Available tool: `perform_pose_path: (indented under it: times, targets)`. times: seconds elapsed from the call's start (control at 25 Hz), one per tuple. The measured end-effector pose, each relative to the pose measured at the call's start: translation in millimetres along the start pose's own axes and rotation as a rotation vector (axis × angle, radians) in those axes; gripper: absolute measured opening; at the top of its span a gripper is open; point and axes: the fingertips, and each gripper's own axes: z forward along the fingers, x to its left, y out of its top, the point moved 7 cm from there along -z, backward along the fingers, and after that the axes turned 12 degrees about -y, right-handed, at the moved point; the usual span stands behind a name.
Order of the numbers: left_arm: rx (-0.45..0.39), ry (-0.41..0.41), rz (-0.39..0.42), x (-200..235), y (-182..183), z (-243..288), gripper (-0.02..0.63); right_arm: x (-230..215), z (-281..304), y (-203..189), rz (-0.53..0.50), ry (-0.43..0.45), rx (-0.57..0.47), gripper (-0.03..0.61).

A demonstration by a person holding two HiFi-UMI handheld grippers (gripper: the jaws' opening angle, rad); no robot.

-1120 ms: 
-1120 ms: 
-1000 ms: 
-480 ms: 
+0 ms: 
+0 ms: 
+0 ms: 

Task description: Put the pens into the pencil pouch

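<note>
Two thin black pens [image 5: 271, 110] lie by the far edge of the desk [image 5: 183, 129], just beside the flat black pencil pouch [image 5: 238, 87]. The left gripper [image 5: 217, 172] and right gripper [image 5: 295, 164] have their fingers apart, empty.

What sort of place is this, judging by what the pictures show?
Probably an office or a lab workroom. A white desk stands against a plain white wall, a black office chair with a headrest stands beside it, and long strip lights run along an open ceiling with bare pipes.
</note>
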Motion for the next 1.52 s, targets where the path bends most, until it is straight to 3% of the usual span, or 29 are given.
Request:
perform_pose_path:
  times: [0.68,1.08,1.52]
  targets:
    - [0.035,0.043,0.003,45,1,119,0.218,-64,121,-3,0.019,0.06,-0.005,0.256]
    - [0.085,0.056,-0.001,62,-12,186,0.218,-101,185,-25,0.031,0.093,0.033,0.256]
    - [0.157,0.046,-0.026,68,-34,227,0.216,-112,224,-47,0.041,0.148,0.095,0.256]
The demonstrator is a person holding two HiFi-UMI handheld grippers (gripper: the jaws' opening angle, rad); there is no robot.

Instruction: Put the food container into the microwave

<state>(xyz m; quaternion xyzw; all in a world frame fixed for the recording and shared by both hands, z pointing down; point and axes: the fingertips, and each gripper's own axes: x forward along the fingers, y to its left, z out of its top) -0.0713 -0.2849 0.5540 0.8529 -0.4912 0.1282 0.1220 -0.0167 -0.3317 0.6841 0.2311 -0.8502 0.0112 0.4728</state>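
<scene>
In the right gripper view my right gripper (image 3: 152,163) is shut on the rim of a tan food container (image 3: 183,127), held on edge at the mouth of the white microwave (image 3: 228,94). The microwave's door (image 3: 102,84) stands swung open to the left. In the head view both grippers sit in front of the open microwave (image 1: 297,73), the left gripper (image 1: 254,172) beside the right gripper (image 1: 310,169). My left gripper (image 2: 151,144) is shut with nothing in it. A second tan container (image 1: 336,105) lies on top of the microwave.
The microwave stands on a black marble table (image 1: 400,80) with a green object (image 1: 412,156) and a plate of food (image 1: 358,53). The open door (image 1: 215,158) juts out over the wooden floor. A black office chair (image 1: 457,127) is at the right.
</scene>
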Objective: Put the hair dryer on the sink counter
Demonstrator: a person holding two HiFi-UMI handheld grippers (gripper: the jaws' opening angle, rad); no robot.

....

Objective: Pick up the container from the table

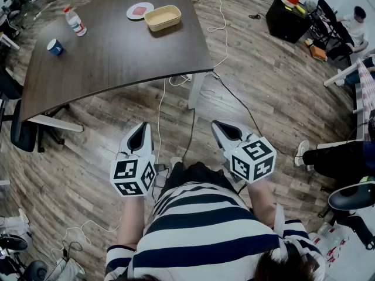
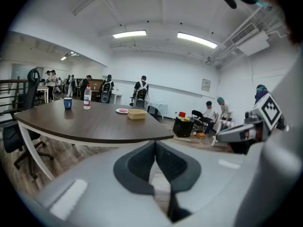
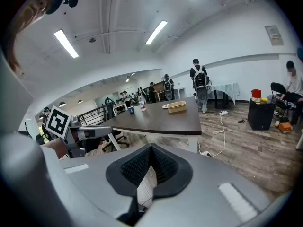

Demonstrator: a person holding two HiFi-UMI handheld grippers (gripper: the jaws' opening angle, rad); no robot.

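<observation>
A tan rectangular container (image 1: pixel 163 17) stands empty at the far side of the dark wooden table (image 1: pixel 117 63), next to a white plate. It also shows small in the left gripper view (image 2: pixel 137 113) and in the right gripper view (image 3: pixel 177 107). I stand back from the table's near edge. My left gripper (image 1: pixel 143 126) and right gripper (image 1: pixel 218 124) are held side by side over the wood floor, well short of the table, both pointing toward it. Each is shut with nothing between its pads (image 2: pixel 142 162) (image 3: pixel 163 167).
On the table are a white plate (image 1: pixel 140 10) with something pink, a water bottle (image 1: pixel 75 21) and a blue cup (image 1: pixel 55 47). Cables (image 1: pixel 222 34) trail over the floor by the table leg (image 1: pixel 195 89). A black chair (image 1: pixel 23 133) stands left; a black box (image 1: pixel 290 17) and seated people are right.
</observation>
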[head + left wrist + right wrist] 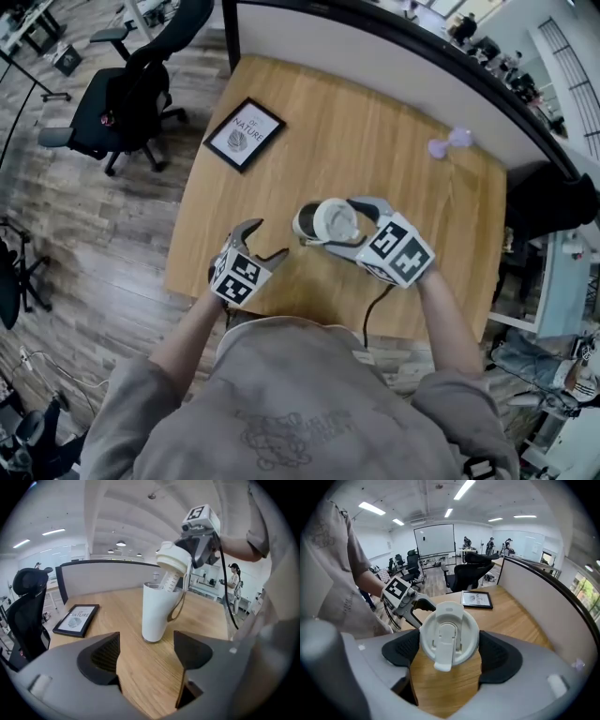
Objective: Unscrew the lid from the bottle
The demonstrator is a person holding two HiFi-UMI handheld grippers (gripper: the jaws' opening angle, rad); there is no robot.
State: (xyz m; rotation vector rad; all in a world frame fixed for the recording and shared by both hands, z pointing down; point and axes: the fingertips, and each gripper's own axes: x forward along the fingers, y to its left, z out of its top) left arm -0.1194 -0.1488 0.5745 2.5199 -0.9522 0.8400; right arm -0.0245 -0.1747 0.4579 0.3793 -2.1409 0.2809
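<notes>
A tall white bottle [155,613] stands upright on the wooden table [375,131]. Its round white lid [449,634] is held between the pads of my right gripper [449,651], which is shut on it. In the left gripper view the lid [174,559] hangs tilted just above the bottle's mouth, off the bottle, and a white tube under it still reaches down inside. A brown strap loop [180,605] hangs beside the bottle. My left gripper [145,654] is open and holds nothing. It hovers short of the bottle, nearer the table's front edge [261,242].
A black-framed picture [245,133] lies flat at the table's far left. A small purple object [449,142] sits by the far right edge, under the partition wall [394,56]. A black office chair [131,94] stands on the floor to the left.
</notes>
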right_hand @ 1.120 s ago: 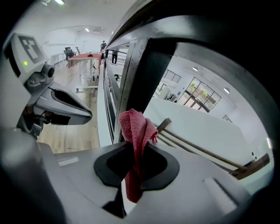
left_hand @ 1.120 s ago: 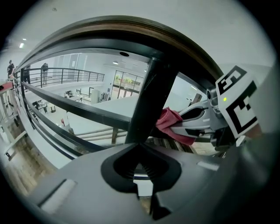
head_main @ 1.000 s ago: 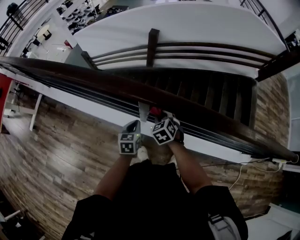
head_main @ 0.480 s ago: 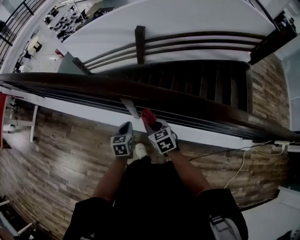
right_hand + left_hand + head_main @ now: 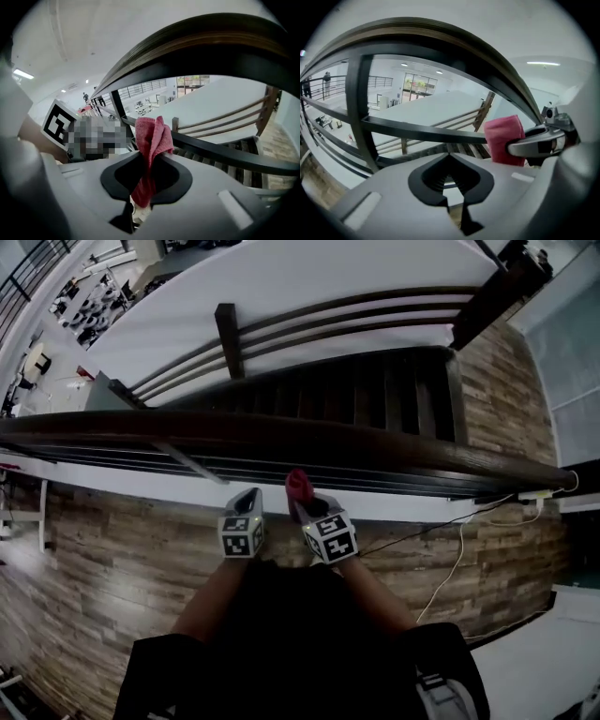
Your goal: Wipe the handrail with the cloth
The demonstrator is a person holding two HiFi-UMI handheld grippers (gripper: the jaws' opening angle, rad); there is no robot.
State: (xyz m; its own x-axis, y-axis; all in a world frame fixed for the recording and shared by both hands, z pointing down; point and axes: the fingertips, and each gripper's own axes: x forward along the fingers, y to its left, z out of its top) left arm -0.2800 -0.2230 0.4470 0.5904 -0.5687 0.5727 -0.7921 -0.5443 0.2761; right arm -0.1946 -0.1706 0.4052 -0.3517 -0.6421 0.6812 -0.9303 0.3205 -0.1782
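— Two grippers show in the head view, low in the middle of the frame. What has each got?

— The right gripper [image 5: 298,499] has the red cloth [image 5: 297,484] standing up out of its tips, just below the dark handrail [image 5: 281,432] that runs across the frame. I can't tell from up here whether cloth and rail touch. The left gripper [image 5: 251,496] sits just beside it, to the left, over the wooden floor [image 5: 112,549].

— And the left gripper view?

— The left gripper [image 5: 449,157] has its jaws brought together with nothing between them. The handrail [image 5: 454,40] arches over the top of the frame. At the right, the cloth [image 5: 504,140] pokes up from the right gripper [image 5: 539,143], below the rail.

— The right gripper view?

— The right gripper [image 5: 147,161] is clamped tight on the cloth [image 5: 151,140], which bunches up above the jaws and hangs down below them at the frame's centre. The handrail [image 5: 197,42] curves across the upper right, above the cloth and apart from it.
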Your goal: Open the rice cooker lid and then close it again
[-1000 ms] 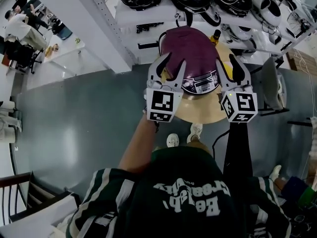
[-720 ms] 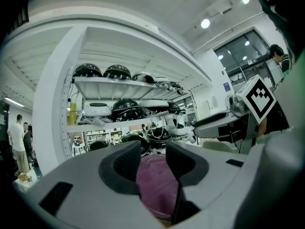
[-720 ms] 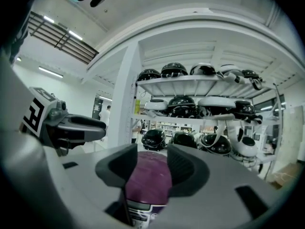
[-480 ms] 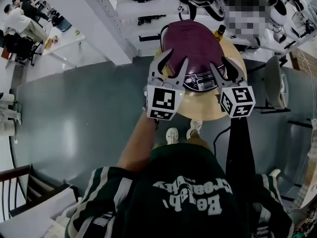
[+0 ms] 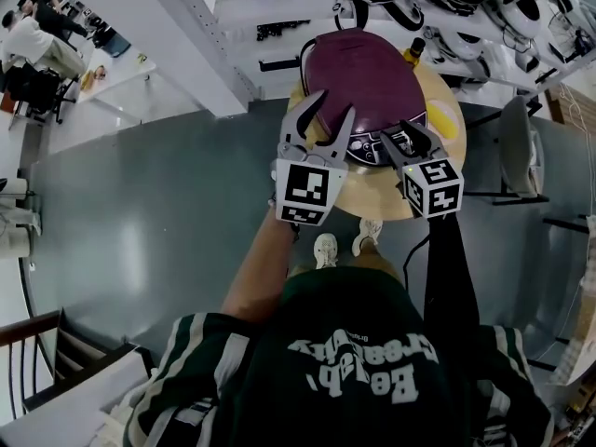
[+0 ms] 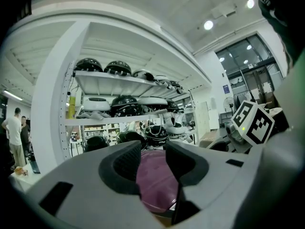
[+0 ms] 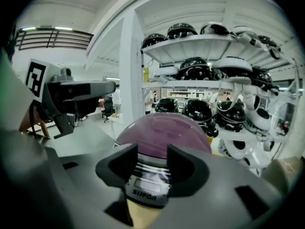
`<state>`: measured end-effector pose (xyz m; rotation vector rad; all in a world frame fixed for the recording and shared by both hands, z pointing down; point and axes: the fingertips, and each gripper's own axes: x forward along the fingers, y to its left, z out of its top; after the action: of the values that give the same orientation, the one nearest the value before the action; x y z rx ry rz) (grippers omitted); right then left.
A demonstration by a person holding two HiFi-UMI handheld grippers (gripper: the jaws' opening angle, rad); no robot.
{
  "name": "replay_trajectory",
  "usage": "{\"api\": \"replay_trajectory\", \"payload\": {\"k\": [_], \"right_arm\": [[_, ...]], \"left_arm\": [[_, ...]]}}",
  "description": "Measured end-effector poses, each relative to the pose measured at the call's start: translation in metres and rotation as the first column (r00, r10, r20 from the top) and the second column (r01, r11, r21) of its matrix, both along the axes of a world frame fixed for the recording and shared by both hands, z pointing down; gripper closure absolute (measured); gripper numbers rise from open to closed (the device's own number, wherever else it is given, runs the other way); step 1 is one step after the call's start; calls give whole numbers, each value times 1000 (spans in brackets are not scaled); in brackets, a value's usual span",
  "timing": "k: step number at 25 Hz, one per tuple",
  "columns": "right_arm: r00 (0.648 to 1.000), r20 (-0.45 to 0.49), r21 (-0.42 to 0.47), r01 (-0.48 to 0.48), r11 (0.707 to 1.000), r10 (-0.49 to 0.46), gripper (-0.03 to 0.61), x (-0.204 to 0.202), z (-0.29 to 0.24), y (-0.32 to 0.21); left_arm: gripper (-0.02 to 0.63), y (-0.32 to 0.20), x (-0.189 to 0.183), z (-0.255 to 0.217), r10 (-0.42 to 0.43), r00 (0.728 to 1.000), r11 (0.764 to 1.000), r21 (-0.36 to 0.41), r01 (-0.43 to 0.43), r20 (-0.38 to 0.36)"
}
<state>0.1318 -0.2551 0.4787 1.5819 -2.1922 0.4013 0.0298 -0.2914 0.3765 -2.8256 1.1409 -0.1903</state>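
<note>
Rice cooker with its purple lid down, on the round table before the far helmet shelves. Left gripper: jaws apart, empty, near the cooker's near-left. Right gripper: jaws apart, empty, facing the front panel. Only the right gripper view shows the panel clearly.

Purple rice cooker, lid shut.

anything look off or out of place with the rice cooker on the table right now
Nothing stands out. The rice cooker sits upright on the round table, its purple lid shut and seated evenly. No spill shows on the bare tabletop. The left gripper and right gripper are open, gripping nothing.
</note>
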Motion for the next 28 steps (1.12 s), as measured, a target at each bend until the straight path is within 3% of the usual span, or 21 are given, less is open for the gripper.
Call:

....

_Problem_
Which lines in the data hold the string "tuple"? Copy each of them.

_Written response_
Available tool: `perform_pose_path: (indented under it: times, targets)`. times: seconds elapsed from the call's start (control at 25 Hz), one per tuple. The measured end-effector pose, each relative to the pose measured at the call's start: translation in millimetres along the start pose's own axes and rotation as a rotation vector (axis × angle, radians) in those axes; gripper: absolute measured opening; at the top of its span a gripper is open; point and axes: the fingertips, and each gripper's own axes: z forward along the fingers, x to its left, y out of its top, the point moved 7 cm from there along -z, backward along the fingers, and after that the axes turned 12 degrees about -y, right-handed, at the moved point; the usual span stands behind a name.
  "timing": "k: step number at 25 Hz, one per tuple",

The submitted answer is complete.